The required output is a copy of each line in the material below that includes "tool".

Data excerpts section start

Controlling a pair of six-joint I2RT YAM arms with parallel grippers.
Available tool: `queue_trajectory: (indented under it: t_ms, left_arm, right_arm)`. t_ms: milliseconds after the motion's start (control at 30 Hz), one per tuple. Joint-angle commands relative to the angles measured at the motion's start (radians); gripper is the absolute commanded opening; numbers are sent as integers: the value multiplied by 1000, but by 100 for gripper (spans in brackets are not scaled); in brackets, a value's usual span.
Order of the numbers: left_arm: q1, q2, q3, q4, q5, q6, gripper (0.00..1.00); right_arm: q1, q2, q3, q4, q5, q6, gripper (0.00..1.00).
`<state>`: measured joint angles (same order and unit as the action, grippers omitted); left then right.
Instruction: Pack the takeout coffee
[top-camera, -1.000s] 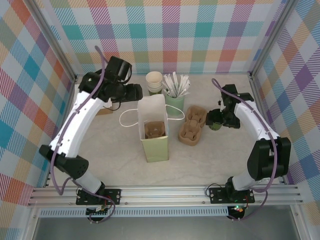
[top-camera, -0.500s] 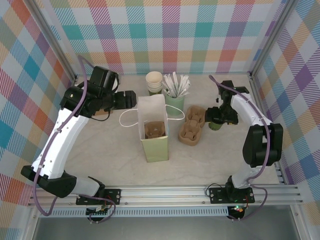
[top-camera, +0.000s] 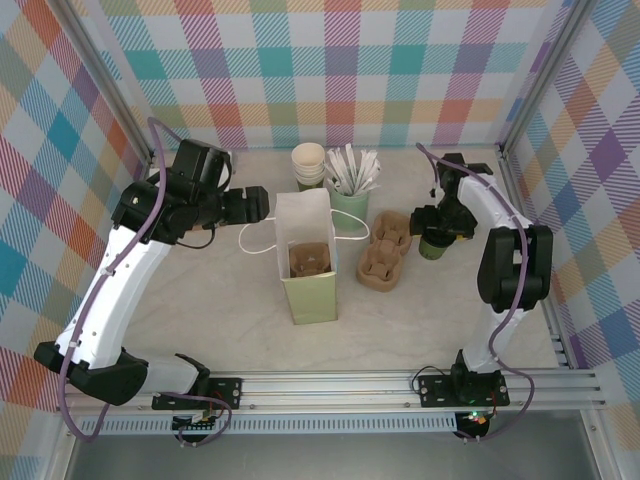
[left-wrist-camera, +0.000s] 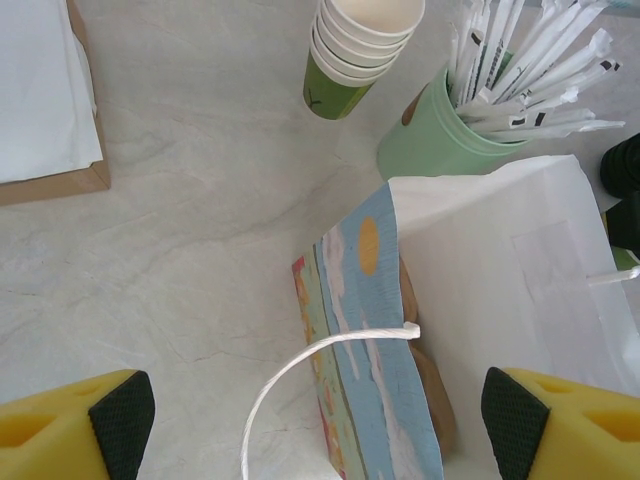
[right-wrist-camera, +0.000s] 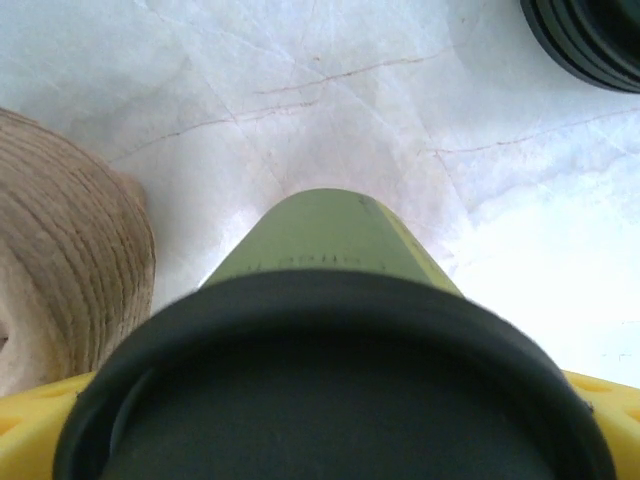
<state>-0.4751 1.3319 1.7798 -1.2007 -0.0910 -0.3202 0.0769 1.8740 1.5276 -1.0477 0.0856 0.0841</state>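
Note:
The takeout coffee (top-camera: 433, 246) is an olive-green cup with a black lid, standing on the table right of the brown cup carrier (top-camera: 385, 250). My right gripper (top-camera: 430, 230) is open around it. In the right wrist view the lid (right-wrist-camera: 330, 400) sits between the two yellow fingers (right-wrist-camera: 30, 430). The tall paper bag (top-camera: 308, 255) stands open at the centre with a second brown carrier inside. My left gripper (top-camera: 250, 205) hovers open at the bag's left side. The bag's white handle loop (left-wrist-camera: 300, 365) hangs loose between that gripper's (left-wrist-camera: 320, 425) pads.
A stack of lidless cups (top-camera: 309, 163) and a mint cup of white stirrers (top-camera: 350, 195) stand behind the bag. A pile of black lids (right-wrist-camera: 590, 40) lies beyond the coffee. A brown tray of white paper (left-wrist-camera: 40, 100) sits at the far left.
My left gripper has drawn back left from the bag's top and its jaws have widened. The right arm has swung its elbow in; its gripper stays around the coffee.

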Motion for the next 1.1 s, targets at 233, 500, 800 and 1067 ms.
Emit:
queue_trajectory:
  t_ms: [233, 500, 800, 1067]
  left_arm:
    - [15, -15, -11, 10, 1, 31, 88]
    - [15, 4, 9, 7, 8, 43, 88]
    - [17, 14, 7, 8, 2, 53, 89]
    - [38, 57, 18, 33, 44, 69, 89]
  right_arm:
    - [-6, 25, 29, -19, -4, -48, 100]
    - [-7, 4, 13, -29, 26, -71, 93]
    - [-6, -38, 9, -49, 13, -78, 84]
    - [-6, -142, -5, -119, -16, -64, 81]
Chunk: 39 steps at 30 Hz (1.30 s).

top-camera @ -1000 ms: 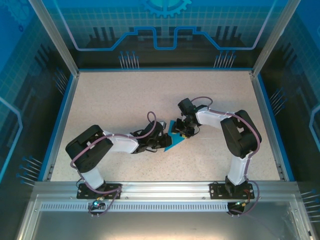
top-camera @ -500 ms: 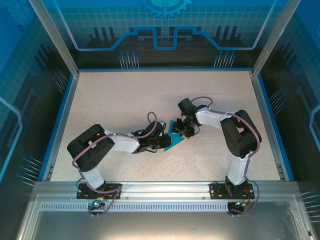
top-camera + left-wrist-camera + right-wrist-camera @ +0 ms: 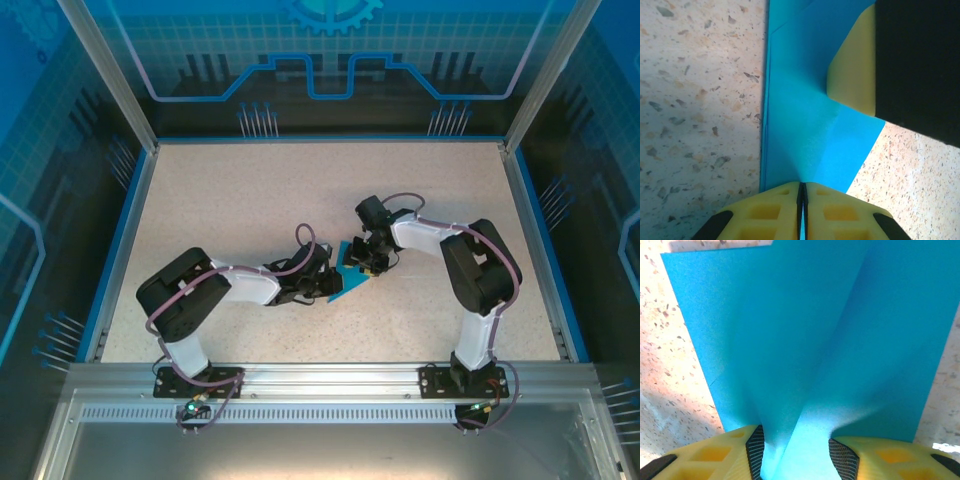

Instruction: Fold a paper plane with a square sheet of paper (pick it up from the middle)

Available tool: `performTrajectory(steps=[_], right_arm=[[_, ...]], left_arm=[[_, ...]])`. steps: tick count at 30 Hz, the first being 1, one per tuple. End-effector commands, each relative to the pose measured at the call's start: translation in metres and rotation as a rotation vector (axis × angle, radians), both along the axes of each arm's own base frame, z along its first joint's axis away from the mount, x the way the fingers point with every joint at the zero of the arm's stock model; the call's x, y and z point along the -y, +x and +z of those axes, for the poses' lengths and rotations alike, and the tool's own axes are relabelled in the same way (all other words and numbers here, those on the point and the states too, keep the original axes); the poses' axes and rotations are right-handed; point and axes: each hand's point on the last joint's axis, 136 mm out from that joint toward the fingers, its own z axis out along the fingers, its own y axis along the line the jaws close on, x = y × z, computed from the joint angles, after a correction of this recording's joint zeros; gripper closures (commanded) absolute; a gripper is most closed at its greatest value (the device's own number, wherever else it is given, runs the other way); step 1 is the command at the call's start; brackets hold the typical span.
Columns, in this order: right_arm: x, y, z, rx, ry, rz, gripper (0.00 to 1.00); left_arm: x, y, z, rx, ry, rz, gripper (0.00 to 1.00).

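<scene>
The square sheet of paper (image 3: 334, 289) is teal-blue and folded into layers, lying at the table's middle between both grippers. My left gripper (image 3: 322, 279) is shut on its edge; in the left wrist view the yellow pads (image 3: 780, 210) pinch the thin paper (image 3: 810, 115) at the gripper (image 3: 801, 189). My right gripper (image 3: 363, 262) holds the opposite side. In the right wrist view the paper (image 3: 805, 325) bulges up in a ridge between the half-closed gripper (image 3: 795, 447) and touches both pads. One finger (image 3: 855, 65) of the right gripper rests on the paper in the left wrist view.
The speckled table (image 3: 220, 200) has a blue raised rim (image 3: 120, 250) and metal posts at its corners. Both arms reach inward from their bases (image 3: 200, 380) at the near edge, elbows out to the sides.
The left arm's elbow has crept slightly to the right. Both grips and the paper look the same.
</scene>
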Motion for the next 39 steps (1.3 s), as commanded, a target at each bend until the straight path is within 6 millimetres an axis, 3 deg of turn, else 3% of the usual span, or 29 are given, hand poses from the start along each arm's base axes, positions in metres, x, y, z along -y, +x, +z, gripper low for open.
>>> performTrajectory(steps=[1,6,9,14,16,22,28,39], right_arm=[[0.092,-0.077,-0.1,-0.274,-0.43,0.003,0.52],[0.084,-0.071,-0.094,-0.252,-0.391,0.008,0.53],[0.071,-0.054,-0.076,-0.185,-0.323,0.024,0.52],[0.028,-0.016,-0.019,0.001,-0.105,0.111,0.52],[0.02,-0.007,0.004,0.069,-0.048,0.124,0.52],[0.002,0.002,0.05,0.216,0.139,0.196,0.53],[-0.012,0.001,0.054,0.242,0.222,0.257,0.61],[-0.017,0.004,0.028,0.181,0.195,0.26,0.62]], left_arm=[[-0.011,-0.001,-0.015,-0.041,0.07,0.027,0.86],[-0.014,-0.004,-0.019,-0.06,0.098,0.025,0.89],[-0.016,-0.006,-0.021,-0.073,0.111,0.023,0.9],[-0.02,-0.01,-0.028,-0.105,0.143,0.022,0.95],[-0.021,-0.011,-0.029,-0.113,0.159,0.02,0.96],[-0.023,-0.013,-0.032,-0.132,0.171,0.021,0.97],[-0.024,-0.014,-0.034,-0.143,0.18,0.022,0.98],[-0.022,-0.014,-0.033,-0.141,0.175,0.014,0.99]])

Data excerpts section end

_Response below:_
Available tool: `queue_trajectory: (indented under it: t_ms, left_arm, right_arm)`. t_ms: milliseconds after the motion's start (control at 30 Hz), one per tuple. Joint-angle commands relative to the angles measured at the motion's start (radians); gripper is the absolute commanded opening; numbers are sent as integers: the value multiplied by 1000, but by 100 for gripper (spans in brackets are not scaled); in brackets, a value's usual span.
Available tool: `performTrajectory(steps=[_], right_arm=[[_, ...]], left_arm=[[_, ...]])`. steps: tick count at 30 Hz, the first being 1, one per tuple. End-effector commands, each relative to the pose measured at the call's start: translation in metres and rotation as a rotation vector (axis × angle, radians), both along the axes of each arm's own base frame, z along its first joint's axis away from the mount, x the way the fingers point with every joint at the zero of the arm's stock model; the call's x, y and z point along the -y, +x and +z of those axes, for the poses' lengths and rotations alike, and the tool's own axes are relabelled in the same way (all other words and numbers here, those on the point and the states too, keep the original axes); the poses' axes and rotations are right-handed; point and axes: each hand's point on the last joint's axis, 136 mm out from that joint toward the fingers, its own z axis out along the fingers, its own y axis along the line the jaws close on, x = y × z, computed from the joint angles, after a correction of this recording's joint zeros; gripper closures (commanded) absolute; a gripper is most closed at its greatest value (the device's own number, wherever else it is given, runs the other way); step 1 is the command at the call's start; brackets hold the typical span.

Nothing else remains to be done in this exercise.